I'd like to voice my support for this feature, which makes us fairly evenly split by the numbers. But the problem is, the argument is already rather heated, and I'd like to see this decided on technical grounds, rather than on the basis of "who's got the biggest ego".
So I'd like to suggest that we all take a deep breath before starting a discussion under this thread. I think we should discuss the matter on a detached, technical level, and avoid the use of emotionally-charged words such as "fragile" and "bogus". Does that sound reasonable?
-- Tim Starling
First some food for thought.
The key thing about the feature is that we are using a special value in the target of a link to indicate that the source of the link has no other links.
It is not important what this special value is exactly, but it seemed appropriate to use (0,''), because it's simple, it doesn't require a schema change, and it's an invalid title and so won't appear otherwise.

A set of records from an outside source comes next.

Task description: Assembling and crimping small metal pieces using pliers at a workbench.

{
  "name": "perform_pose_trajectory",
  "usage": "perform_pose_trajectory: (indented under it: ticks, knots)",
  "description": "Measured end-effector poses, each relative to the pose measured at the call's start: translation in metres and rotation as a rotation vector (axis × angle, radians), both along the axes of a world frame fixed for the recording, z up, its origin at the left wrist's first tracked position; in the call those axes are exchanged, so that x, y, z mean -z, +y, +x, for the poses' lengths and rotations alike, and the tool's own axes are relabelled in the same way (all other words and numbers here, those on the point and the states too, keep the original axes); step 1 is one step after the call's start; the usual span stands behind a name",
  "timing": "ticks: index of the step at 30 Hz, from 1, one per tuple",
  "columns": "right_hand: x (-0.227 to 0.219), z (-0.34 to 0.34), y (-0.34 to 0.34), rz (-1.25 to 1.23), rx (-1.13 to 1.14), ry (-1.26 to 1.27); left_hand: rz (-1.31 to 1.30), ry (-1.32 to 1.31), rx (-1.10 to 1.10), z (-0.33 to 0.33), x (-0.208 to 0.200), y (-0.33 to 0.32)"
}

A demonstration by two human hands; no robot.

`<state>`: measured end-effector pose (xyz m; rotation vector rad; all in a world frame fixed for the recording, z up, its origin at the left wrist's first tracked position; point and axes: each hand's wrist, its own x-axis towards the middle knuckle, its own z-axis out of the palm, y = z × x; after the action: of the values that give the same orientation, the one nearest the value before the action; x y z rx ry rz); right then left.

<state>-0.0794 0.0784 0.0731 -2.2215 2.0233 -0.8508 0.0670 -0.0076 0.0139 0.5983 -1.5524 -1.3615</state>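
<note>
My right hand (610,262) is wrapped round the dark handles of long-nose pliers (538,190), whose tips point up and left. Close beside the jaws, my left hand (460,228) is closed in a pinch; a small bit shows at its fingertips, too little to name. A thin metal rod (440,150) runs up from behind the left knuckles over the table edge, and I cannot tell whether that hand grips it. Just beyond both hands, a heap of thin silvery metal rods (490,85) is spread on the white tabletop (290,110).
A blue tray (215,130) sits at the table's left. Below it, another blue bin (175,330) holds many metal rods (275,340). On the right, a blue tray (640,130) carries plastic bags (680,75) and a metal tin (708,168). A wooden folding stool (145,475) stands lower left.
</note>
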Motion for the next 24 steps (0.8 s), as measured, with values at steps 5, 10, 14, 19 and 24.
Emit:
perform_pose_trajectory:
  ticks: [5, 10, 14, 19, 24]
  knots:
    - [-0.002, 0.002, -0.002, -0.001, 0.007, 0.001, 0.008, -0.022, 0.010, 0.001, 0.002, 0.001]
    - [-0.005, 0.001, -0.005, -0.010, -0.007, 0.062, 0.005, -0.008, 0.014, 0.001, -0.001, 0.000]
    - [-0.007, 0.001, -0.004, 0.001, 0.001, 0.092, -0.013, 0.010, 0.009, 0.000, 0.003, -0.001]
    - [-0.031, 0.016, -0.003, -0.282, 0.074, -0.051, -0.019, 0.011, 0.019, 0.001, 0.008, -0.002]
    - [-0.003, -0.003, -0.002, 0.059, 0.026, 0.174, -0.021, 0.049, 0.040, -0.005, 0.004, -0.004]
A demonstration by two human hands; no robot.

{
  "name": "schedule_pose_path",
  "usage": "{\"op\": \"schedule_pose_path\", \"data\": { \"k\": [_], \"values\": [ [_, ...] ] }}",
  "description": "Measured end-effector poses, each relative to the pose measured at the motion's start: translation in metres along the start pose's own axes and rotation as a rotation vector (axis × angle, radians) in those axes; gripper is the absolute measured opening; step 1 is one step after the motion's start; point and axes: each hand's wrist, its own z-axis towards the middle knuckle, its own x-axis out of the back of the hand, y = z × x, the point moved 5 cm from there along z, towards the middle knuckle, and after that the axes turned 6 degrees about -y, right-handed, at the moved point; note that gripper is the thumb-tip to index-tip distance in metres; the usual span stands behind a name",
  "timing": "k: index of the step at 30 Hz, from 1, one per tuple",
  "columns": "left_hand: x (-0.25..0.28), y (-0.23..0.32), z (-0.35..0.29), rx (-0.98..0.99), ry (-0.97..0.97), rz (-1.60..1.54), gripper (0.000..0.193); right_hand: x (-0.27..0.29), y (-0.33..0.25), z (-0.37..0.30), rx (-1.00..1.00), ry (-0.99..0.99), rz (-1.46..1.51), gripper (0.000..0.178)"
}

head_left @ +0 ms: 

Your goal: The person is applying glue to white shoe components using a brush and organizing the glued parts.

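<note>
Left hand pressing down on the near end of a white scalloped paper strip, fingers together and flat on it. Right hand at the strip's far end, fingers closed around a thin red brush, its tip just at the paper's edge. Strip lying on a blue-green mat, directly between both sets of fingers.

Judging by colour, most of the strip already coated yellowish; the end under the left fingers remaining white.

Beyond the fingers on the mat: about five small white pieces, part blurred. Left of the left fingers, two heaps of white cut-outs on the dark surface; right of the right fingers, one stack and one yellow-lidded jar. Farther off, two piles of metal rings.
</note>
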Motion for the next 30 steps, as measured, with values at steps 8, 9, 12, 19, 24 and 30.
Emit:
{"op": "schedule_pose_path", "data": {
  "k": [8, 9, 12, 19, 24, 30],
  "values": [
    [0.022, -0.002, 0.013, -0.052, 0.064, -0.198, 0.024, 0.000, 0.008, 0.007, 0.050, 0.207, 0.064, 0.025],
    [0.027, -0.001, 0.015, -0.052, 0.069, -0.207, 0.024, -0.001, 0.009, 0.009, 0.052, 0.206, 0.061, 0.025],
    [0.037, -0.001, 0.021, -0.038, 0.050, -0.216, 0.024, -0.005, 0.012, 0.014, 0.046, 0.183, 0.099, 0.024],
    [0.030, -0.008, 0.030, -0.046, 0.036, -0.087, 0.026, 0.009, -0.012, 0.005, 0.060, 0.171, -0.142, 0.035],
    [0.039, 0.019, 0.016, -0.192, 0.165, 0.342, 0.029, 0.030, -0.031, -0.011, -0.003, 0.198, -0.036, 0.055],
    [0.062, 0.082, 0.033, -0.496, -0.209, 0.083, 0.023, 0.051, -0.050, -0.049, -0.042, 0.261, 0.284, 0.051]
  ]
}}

The problem with it is that, as Brion hints, there are actually quite a lot of instances of this special value already present in the database. Here are the wikis with 10 or more:
dewiki 13456 enwiki 191 enwikinews 53 enwikiversity 12 huwiki 43 incubatorwiki 10 itwiki 15 kawiki 10 kuwiki 39 slwiki 15 zhwiki 40 itwikiversity 11
Now it's all very well to say "fix whatever bug is causing this", but that might not be practical, and is in fact not necessary for the feature in question. We can just use some other special invalid title, one that is more specific to this feature. For instance, we could use (-3,'##FROMBLANK'). It has a negative namespace which could be reserved in Defines.php as say NS_LINKHACK. And it starts with two "#" characters, so it doesn't conflict with any potential links from parser functions or fragments.
-- Tim Starling
On 9/12/07, Tim Starling tstarling@wikimedia.org wrote:
Now it's all very well to say "fix whatever bug is causing this", but that might not be practical, and is in fact not necessary for the feature in question. We can just use some other special invalid title, one that is more specific to this feature. For instance, we could use (-3,'##FROMBLANK'). It has a negative namespace which could be reserved in Defines.php as say NS_LINKHACK. And it starts with two "#" characters, so it doesn't conflict with any potential links from parser functions or fragments.
Well, that's at least not going to confuse people too much, since it's fairly self-explanatory. This is the sort of thing you'd like to use a named constant for, but I guess we don't have those in MySQL, at least not without adding another column.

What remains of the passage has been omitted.